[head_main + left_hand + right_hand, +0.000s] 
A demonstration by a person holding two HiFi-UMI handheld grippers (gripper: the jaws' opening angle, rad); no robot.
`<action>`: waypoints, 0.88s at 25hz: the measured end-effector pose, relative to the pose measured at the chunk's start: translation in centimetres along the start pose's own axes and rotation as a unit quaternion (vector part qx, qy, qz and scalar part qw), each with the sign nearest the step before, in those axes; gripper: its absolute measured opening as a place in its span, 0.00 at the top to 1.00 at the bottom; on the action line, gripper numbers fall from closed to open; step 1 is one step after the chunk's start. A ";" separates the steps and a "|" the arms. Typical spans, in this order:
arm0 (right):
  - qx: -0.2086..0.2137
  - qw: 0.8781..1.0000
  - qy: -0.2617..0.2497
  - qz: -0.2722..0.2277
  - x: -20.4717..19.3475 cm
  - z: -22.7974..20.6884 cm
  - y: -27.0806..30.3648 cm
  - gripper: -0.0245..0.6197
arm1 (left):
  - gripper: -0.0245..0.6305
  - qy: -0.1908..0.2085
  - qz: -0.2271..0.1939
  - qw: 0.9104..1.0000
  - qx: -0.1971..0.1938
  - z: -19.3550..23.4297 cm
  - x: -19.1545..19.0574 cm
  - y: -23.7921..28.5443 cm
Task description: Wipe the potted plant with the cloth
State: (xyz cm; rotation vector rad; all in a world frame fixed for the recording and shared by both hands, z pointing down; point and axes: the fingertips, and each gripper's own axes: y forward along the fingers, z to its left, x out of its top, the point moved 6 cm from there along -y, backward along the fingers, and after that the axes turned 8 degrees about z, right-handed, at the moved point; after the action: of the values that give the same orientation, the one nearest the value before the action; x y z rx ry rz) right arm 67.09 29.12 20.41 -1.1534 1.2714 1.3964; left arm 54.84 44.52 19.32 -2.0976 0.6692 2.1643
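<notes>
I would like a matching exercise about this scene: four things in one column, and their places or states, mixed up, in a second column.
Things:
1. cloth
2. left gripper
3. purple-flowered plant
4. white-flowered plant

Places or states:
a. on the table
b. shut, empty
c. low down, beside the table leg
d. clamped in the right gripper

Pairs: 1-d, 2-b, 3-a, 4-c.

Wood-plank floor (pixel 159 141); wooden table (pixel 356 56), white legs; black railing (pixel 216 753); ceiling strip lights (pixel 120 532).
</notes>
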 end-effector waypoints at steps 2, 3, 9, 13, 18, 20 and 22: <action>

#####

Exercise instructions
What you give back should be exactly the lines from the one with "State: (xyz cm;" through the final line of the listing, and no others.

Problem solution
State: (xyz cm; rotation vector rad; all in a world frame fixed for the recording and shared by both hands, z pointing down; point and axes: the fingertips, and each gripper's own axes: y forward along the fingers, z to its left, x out of its top, the point moved 6 cm from there along -y, backward along the fingers, and after that the axes turned 8 degrees about z, right-handed, at the moved point; after the action: of the values that give the same orientation, the one nearest the value before the action; x y z rx ry rz) right arm 67.09 29.12 20.41 -1.1534 1.2714 1.3964; left arm 54.84 44.52 19.32 -2.0976 0.6692 2.1643
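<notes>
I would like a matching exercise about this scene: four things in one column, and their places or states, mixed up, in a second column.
Things:
1. cloth
2. left gripper
3. purple-flowered plant
4. white-flowered plant

Places or states:
a. on the table
b. shut, empty
c. low down, beside the table leg
d. clamped in the right gripper

Pairs: 1-d, 2-b, 3-a, 4-c.

Wood-plank floor (pixel 159 141); wooden table (pixel 356 56), white legs; black railing (pixel 216 753); ceiling strip lights (pixel 120 532).
</notes>
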 end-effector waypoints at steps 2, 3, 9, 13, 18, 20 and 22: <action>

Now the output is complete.